◆ What you will do ◆
Skipping each picture, output the entries exactly as they stand below.

---------- Records supplied ----------

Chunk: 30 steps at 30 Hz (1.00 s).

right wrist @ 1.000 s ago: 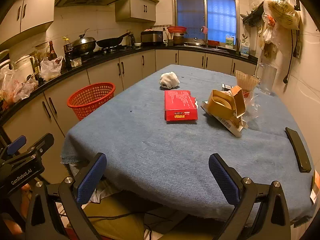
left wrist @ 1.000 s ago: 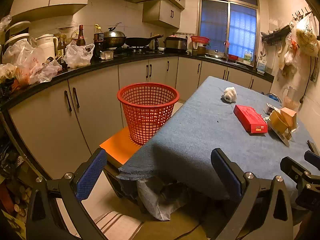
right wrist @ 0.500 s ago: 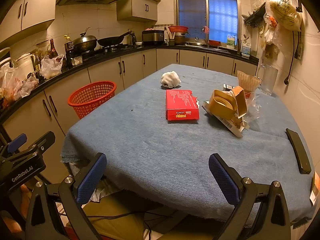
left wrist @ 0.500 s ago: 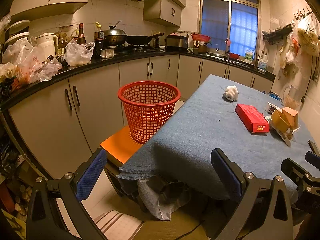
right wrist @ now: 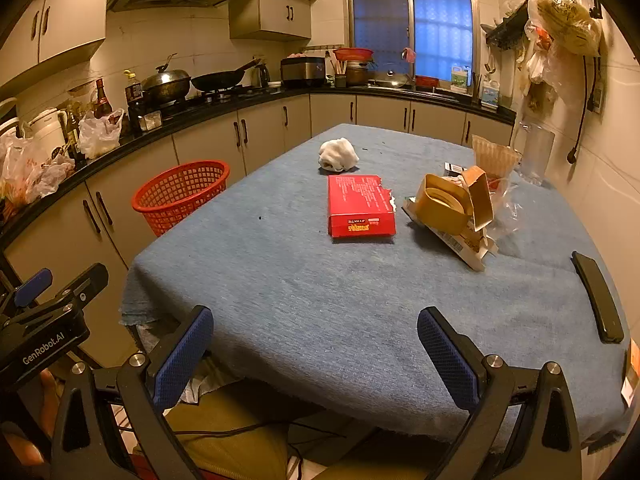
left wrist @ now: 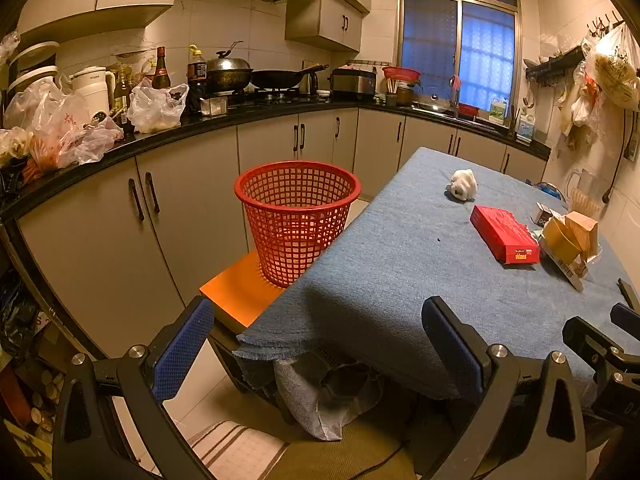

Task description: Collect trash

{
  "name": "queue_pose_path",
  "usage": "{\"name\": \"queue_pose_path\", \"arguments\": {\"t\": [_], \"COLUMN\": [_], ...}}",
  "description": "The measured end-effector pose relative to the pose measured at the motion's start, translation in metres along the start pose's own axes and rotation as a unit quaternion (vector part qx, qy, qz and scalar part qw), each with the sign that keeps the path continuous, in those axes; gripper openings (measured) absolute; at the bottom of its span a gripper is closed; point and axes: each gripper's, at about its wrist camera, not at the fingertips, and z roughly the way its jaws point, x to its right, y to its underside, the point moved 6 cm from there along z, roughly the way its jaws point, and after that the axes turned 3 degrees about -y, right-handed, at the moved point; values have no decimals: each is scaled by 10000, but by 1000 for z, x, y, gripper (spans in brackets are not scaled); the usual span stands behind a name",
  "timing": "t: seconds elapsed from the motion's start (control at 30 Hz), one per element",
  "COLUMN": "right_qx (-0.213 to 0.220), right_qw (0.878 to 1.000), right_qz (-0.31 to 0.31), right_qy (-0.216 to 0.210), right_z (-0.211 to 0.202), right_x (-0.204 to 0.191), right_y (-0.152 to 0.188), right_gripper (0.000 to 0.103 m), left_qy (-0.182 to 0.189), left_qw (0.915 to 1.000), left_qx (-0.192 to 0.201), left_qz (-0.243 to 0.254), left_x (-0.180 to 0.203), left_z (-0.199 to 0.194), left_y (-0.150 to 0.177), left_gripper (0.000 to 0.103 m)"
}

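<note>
A red mesh basket (left wrist: 297, 216) (right wrist: 182, 194) stands on an orange stool (left wrist: 240, 292) left of the table. On the blue tablecloth (right wrist: 320, 280) lie a white crumpled wad (right wrist: 338, 155) (left wrist: 464, 185), a torn red box (right wrist: 360, 205) (left wrist: 503, 233) and a torn brown carton with clear wrapping (right wrist: 456, 210) (left wrist: 570, 240). My left gripper (left wrist: 320, 344) is open and empty at the table's near left corner. My right gripper (right wrist: 316, 350) is open and empty over the near table edge.
A black phone (right wrist: 598, 294) lies at the table's right edge. A clear jug (right wrist: 536, 154) and a paper cup holder (right wrist: 492, 152) stand at the far right. The counter (left wrist: 120, 144) with bags, bottles and pans runs along the left and back.
Both grippers have shifted slightly; the views have moved a little forward. Nothing was picked up or let go.
</note>
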Motion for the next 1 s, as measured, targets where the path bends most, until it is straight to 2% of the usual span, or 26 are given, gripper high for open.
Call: {"name": "queue_pose_path", "arguments": {"t": [0.57,0.67,0.7,0.9,1.0], "right_qx": [5,-105,-265,-372,-186], "right_qw": [9999,9998,9995,9991,9996], "right_qz": [92,139,180,150,217], "right_qy": [65,66,65,122,67], "right_z": [0,0,0,1,1], "right_x": [8,10,8,10,10], "right_y": [0,2,3,5,4], "right_gripper": [103,103,103,103,103], "left_qy": [91,90,93,94,102], "left_qw": [9995,9995,9995,9995,9994], "left_qx": [32,30,33,29,13], "left_qz": [295,294,295,296,328], "left_x": [20,21,21,21,24], "left_z": [1,1,1,1,1], "left_y": [4,5,5,5,6], "left_gripper": [103,103,103,103,103]}}
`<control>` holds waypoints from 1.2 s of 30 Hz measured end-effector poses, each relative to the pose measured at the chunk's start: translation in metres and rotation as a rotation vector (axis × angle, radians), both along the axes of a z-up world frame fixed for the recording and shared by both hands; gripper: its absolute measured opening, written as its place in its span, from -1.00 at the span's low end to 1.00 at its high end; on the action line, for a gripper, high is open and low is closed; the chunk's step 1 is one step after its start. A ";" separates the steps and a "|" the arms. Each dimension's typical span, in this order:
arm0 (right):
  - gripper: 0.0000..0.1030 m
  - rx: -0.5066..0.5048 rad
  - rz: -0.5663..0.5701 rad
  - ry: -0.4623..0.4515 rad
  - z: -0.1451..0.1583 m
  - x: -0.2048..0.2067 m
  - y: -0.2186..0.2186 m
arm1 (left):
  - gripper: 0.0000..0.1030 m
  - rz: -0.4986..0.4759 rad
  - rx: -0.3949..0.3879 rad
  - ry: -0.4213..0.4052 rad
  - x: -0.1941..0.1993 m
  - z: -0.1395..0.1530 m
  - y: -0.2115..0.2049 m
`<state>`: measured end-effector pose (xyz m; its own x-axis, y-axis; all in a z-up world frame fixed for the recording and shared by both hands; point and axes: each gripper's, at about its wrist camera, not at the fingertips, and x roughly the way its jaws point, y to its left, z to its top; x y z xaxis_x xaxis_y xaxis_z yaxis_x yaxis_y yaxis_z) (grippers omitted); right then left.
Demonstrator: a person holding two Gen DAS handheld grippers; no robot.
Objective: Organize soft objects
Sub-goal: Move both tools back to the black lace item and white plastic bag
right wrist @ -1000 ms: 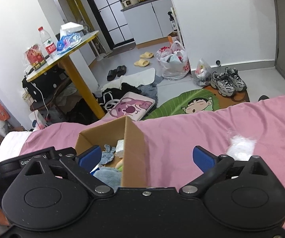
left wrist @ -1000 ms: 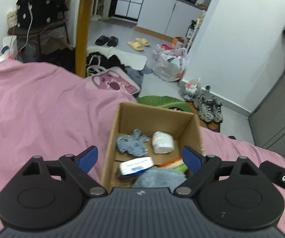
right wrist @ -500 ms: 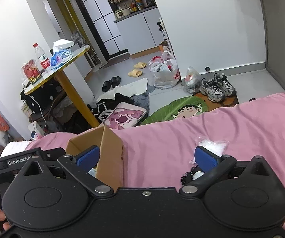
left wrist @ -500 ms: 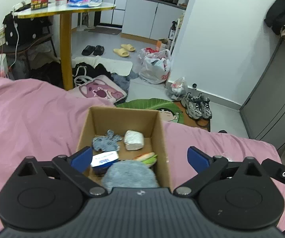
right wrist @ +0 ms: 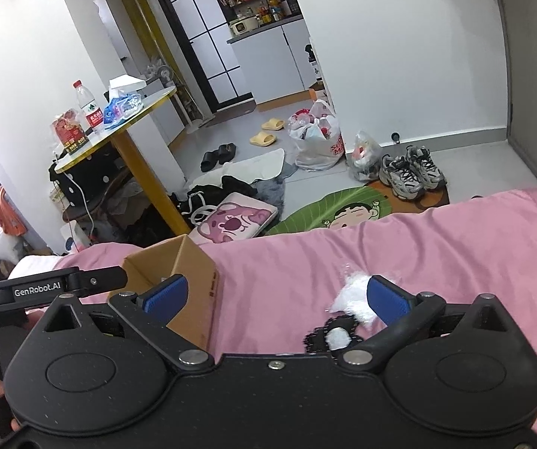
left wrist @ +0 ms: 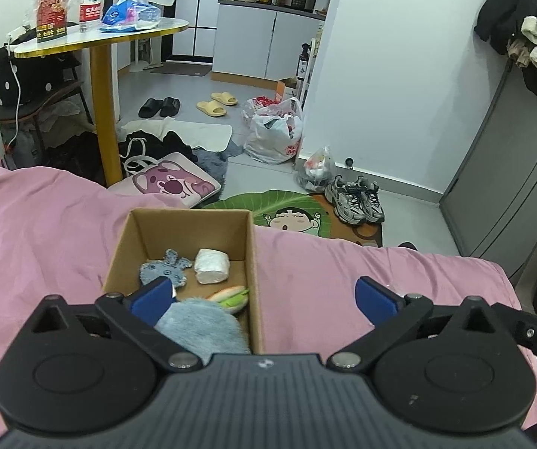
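A cardboard box [left wrist: 252,247] sits on the pink bedspread [left wrist: 43,247]. Inside lie a grey-blue plush [left wrist: 165,269], a white roll [left wrist: 212,265], a burger-like toy [left wrist: 231,295] and a fluffy grey-blue item [left wrist: 201,329]. My left gripper [left wrist: 264,297] hangs open above the box's near right corner, with nothing between its fingers. In the right wrist view the box [right wrist: 193,292] is at the left. A white fluffy wad [right wrist: 354,295] and a black-and-white soft item [right wrist: 333,335] lie on the bedspread just before the right pad. My right gripper [right wrist: 274,295] stands open above the bedspread.
Beyond the bed edge the floor holds a green cartoon mat [left wrist: 287,213], sneakers [left wrist: 356,198], plastic bags [left wrist: 275,131], slippers [left wrist: 216,103] and a pink cushion [left wrist: 171,183]. A yellow-legged table [left wrist: 103,37] stands at the left. A grey cabinet [left wrist: 511,172] is at the right.
Both grippers moved to the right over the bed. In the left view the box slid left and the left jaws spread slightly wider. In the right view the white wad came close to the right pad.
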<state>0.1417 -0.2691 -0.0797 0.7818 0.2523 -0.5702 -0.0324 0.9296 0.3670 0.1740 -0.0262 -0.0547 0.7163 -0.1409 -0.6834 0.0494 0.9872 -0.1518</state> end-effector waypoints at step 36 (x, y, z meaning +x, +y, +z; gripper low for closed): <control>1.00 0.336 -0.187 0.159 -0.077 0.013 -0.085 | 0.94 -0.095 0.026 0.109 0.017 -0.068 -0.112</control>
<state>0.1546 -0.3538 -0.1566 0.7408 0.3074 -0.5972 0.2068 0.7416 0.6381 0.1914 -0.1377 -0.1223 0.6221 -0.1853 -0.7607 0.1272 0.9826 -0.1354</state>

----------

◆ Solution ◆
Chunk: 30 steps at 30 Hz (1.00 s).

right wrist @ 1.000 s ago: 
left wrist @ 1.000 s ago: 
right wrist @ 0.500 s ago: 
left wrist @ 0.500 s ago: 
right wrist @ now: 
left wrist @ now: 

Task description: Collect trash

{
  "name": "queue_pose_path",
  "usage": "{\"name\": \"queue_pose_path\", \"arguments\": {\"t\": [_], \"COLUMN\": [_], ...}}",
  "description": "The measured end-effector pose relative to the pose measured at the motion's start, translation in metres along the start pose's own axes and rotation as a unit quaternion (vector part qx, qy, qz and scalar part qw), each with the sign that keeps the path continuous, in those axes; gripper openings (measured) absolute; at the bottom of its span a gripper is closed; point and axes: each gripper's, at about its wrist camera, not at the fingertips, and z roughly the way its jaws point, x to its right, y to its underside, the point moved 6 cm from there along z, roughly the way its jaws point, and after that the axes turned 3 degrees about -y, right-handed, at the moved point; values have no decimals: each is scaled by 10000, but by 1000 for z, x, y, gripper (spans in brackets are not scaled); the usual span stands behind a name",
  "timing": "t: seconds elapsed from the motion's start (control at 30 Hz), one per element",
  "COLUMN": "right_qx (-0.213 to 0.220), right_qw (0.878 to 1.000), right_qz (-0.31 to 0.31), right_qy (-0.216 to 0.210), right_z (-0.211 to 0.202), right_x (-0.204 to 0.191), right_y (-0.152 to 0.188), right_gripper (0.000 to 0.103 m), left_qy (-0.182 to 0.189), left_qw (0.915 to 1.000), left_qx (-0.192 to 0.201), left_qz (-0.243 to 0.254), left_x (-0.180 to 0.203), left_z (-0.199 to 0.194), left_y (-0.150 to 0.177), left_gripper (0.000 to 0.103 m)"
}

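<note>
A red mesh basket (left wrist: 297, 216) (right wrist: 182, 194) stands on an orange stool (left wrist: 240, 292) left of the table. On the blue tablecloth (right wrist: 320, 280) lie a white crumpled wad (right wrist: 338, 155) (left wrist: 464, 185), a torn red box (right wrist: 360, 205) (left wrist: 503, 233) and a torn brown carton with clear wrapping (right wrist: 456, 210) (left wrist: 570, 240). My left gripper (left wrist: 320, 344) is open and empty at the table's near left corner. My right gripper (right wrist: 316, 350) is open and empty over the near table edge.
A black phone (right wrist: 598, 294) lies at the table's right edge. A clear jug (right wrist: 536, 154) and a paper cup holder (right wrist: 492, 152) stand at the far right. The counter (left wrist: 120, 144) with bags, bottles and pans runs along the left and back.
Both grippers have shifted slightly; the views have moved a little forward. Nothing was picked up or let go.
</note>
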Motion for the next 1 s, as measured, targets where the path bends most, until it is straight to 2% of the usual span, or 26 are given, gripper high for open.
Call: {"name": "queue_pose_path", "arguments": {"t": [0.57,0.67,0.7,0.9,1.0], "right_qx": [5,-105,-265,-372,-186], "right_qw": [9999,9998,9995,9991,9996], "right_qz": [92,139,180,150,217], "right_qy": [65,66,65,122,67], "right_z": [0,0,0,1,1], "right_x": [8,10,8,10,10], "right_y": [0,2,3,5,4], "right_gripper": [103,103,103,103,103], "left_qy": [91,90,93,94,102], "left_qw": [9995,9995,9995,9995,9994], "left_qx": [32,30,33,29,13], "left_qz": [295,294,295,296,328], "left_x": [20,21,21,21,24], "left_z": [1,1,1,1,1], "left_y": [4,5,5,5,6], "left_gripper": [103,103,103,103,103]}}
`<control>` holds waypoints from 1.2 s of 30 Hz measured end-effector poses, each relative to the pose measured at the chunk's start: translation in metres and rotation as a rotation vector (axis × angle, radians), both along the axes of a z-up world frame fixed for the recording and shared by both hands; gripper: its absolute measured opening, written as its place in its span, from -1.00 at the span's low end to 1.00 at its high end; on the action line, for a gripper, high is open and low is closed; the chunk's step 1 is one step after its start. A ";" separates the steps and a "|" the arms. Each dimension's typical span, in this order:
arm0 (right):
  - gripper: 0.0000..0.1030 m
  - rx: -0.5066..0.5048 rad
  - rz: -0.5663..0.5701 rad
  - ry: -0.4623..0.4515 rad
  - z: -0.1451..0.1583 m
  - x: -0.2048..0.2067 m
  - y: -0.2186..0.2186 m
arm1 (left):
  - gripper: 0.0000..0.1030 m
  - rz: -0.4986..0.4759 rad
  - rx: -0.3949..0.3879 rad
  - ry: -0.4213..0.4052 rad
  - x: -0.1941..0.1993 m
  - z: -0.1395..0.1530 m
  - y: -0.2115..0.2049 m
`<state>`: measured end-effector pose (xyz m; its own x-axis, y-axis; all in a z-up world frame fixed for the recording and shared by both hands; point and axes: each gripper's, at about its wrist camera, not at the fingertips, and x roughly the way its jaws point, y to its left, z to its top; x y z xaxis_x xaxis_y xaxis_z yaxis_x yaxis_y yaxis_z) (grippers omitted); right then left.
Demonstrator: a person holding two Gen DAS handheld grippers; no robot.
Objective: Organize soft objects
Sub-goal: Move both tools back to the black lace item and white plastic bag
right wrist @ -1000 ms: 
left wrist @ -1000 ms: 
right wrist @ -500 ms: 
left wrist @ -500 ms: 
right wrist @ +0 ms: 
left wrist @ +0 ms: 
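A cardboard box [left wrist: 252,247] sits on the pink bedspread [left wrist: 43,247]. Inside lie a grey-blue plush [left wrist: 165,269], a white roll [left wrist: 212,265], a burger-like toy [left wrist: 231,295] and a fluffy grey-blue item [left wrist: 201,329]. My left gripper [left wrist: 264,297] hangs open above the box's near right corner, with nothing between its fingers. In the right wrist view the box [right wrist: 193,292] is at the left. A white fluffy wad [right wrist: 354,295] and a black-and-white soft item [right wrist: 333,335] lie on the bedspread just before the right pad. My right gripper [right wrist: 274,295] stands open above the bedspread.
Beyond the bed edge the floor holds a green cartoon mat [left wrist: 287,213], sneakers [left wrist: 356,198], plastic bags [left wrist: 275,131], slippers [left wrist: 216,103] and a pink cushion [left wrist: 171,183]. A yellow-legged table [left wrist: 103,37] stands at the left. A grey cabinet [left wrist: 511,172] is at the right.
Both grippers moved to the right over the bed. In the left view the box slid left and the left jaws spread slightly wider. In the right view the white wad came close to the right pad.
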<state>0.1417 -0.2691 -0.0797 0.7818 0.2523 -0.5702 -0.0324 0.9296 0.3670 0.1740 -0.0262 -0.0547 0.7163 -0.1409 -0.6834 0.0494 0.9872 -0.1518</state> end-effector waypoints at step 36 (x, y, z meaning +x, +y, +z; gripper low for closed): <control>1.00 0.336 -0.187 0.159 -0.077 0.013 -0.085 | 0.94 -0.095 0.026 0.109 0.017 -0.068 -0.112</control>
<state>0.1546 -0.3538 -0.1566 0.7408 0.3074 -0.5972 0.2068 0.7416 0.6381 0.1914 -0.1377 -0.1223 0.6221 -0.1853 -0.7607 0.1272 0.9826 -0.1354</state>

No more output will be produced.